**TASK PROMPT:** Output the data below exactly as it is, dropping the pictures from your copy.

**DATA SECTION:**
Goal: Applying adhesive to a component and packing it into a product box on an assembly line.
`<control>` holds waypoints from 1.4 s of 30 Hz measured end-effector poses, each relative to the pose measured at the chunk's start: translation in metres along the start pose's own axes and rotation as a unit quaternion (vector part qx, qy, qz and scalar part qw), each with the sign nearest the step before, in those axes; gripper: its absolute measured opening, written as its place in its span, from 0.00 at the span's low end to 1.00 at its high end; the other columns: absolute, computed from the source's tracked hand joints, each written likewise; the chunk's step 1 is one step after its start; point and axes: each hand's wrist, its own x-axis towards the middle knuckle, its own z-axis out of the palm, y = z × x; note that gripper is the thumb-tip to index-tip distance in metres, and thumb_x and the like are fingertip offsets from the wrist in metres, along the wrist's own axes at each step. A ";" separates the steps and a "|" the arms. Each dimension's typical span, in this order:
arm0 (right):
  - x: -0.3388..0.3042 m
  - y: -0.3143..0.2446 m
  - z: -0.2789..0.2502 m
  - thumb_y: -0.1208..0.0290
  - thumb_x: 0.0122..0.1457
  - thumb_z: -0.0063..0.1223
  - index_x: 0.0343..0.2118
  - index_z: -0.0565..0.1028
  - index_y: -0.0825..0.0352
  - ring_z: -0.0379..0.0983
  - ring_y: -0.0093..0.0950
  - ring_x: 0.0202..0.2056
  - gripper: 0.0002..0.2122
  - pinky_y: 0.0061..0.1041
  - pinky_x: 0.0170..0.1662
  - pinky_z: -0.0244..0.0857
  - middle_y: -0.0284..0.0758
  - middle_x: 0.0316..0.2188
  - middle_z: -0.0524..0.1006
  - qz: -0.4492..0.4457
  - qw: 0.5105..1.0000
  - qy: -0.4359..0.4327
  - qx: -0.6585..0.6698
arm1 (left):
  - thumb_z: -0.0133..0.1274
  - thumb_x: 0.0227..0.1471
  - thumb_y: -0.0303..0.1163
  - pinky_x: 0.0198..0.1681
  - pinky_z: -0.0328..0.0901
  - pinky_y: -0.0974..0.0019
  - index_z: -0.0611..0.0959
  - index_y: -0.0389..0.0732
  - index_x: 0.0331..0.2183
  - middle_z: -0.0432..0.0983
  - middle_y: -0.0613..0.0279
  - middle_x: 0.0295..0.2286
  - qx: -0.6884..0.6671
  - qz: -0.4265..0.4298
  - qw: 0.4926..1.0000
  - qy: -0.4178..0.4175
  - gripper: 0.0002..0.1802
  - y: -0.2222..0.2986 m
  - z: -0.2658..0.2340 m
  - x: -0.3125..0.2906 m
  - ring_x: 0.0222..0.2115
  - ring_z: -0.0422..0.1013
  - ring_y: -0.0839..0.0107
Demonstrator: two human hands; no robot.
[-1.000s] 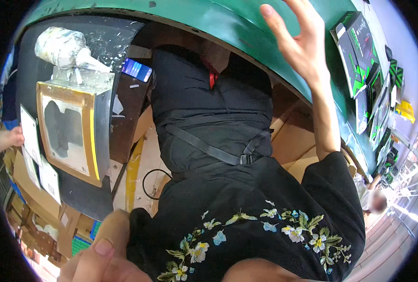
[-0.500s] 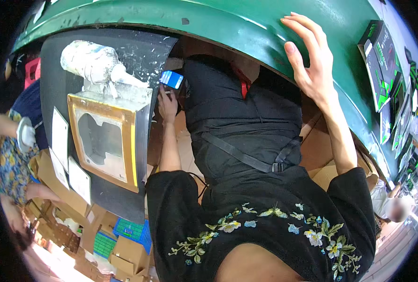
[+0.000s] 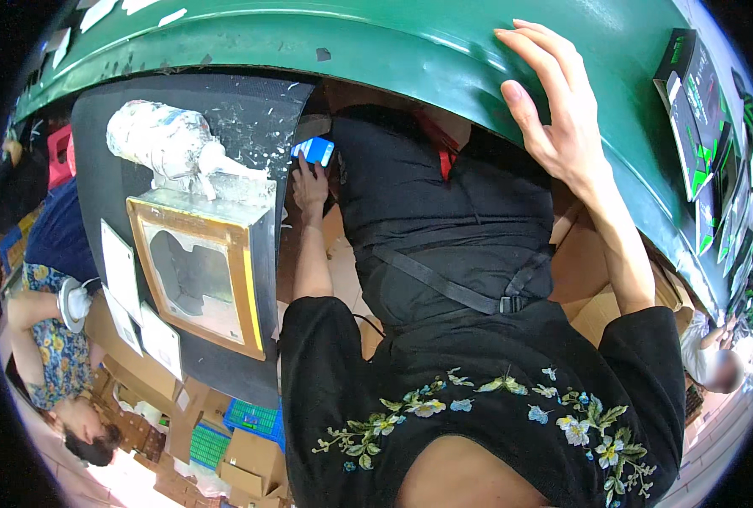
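My left hand (image 3: 310,184) reaches down between the black mat and my lap. Its fingers are stretched out, and the fingertips touch the lower edge of a phone (image 3: 314,151) with a lit blue and white screen. What supports the phone is hidden. My right hand (image 3: 562,118) is over the edge of the green table (image 3: 444,42), fingers apart and slightly bent, holding nothing. Left of my lap, a white-smeared squeeze bottle (image 3: 160,135) lies on its side on the black mat (image 3: 97,110), next to a yellow-edged frame (image 3: 245,279) with a cut-out opening.
White cards (image 3: 120,262) lie along the mat's left side. Black and green printed boxes (image 3: 689,110) stand at the table's right. A person in a flowered top (image 3: 55,356) is at the left. Cardboard boxes (image 3: 249,457) and blue and green crates (image 3: 253,419) sit behind.
My left fingers have moved up onto the phone, and the phone has shifted slightly right. My right hand has barely moved. The person at the left has come further into view.
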 end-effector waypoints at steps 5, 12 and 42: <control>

**OUTPUT OF THE TASK:**
Goal: Applying adhesive to a component and packing it into a product box on an assembly line.
`<control>` holds waypoints from 1.4 s of 30 Hz measured end-effector poses, each relative to the pose measured at the chunk's start: translation in metres along the start pose's own axes and rotation as a unit quaternion (vector part qx, qy, qz and scalar part qw), each with the sign nearest the step before, in those axes; gripper: its absolute measured opening, written as its place in its span, from 0.00 at the span's low end to 1.00 at its high end; the other columns: absolute, computed from the source's tracked hand joints, each written likewise; the chunk's step 1 is one step after its start; point and axes: each hand's wrist, its own x-axis towards the middle knuckle, its own z-axis out of the palm, y = z × x; note that gripper is the thumb-tip to index-tip distance in metres, and thumb_x and the like are fingertip offsets from the wrist in metres, along the wrist's own axes at each step. A ";" separates the steps and a "|" the arms. Each dimension's typical span, in this order:
arm0 (right):
  - x: -0.3388..0.3042 m
  - y: -0.3143..0.2446 m
  - z: -0.2789..0.2502 m
  - thumb_y: -0.1208..0.0290
  - thumb_x: 0.0122..0.1457
  - thumb_z: -0.0063..0.1223
  - index_x: 0.0343..0.2118
  - index_z: -0.0565..0.1028
  - index_y: -0.0825..0.0352
  - ring_z: -0.0379..0.0983
  - ring_y: -0.0093..0.0950
  - ring_x: 0.0202..0.2056
  - gripper: 0.0002..0.2122
  - pinky_y: 0.0061..0.1041
  - pinky_x: 0.0170..0.1662
  - pinky_z: -0.0244..0.0857
  - middle_y: -0.0284..0.0758
  - middle_x: 0.0316..0.2188
  - middle_z: -0.0524..0.1006
  - qz: -0.4492..0.4457
  - qw: 0.5105..1.0000
  - qy: -0.4359..0.4327
  - qx: -0.6585..0.6698
arm1 (left):
  - thumb_z: -0.0133..0.1274
  - thumb_x: 0.0227..0.1471
  - thumb_y: -0.0303..0.1163
  - pinky_x: 0.0198..0.1681
  - pinky_z: -0.0328..0.0901
  - pinky_y: -0.0974..0.0019
  - index_z: -0.0611..0.0959
  - index_y: -0.0389..0.0732
  - index_x: 0.0331..0.2183
  - middle_z: -0.0432..0.0983
  - middle_y: -0.0613..0.0279
  - middle_x: 0.0295..0.2286
  - qx: -0.6884..0.6671
  - qz: -0.4265..0.4298
  - qw: 0.4926..1.0000
  - qy: -0.4178..0.4175
  - gripper: 0.0002..0.1802
  - y: -0.2222..0.2986 m
  - z: -0.2658..0.2340 m
  - x: -0.3125..0.2906 m
  - ring_x: 0.0222..0.2115
  - ring_z: -0.0422..0.1013
  - ring_y: -0.0839..0.0107
Demonstrator: two human hands; no robot.
[-1.000s] 
[-0.500s] 
[+0.000s] 
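My left hand (image 3: 310,184) reaches down between the black mat and my lap. Its fingers are stretched out, and the fingertips touch the lower edge of a phone (image 3: 314,151) with a lit blue and white screen. What supports the phone is hidden. My right hand (image 3: 562,118) is over the edge of the green table (image 3: 444,42), fingers apart and slightly bent, holding nothing. Left of my lap, a white-smeared squeeze bottle (image 3: 160,135) lies on its side on the black mat (image 3: 97,110), next to a yellow-edged frame (image 3: 245,279) with a cut-out opening.
White cards (image 3: 120,262) lie along the mat's left side. Black and green printed boxes (image 3: 689,110) stand at the table's right. A person in a flowered top (image 3: 55,356) is at the left. Cardboard boxes (image 3: 249,457) and blue and green crates (image 3: 253,419) sit behind.
My left fingers have moved up onto the phone, and the phone has shifted slightly right. My right hand has barely moved. The person at the left has come further into view.
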 end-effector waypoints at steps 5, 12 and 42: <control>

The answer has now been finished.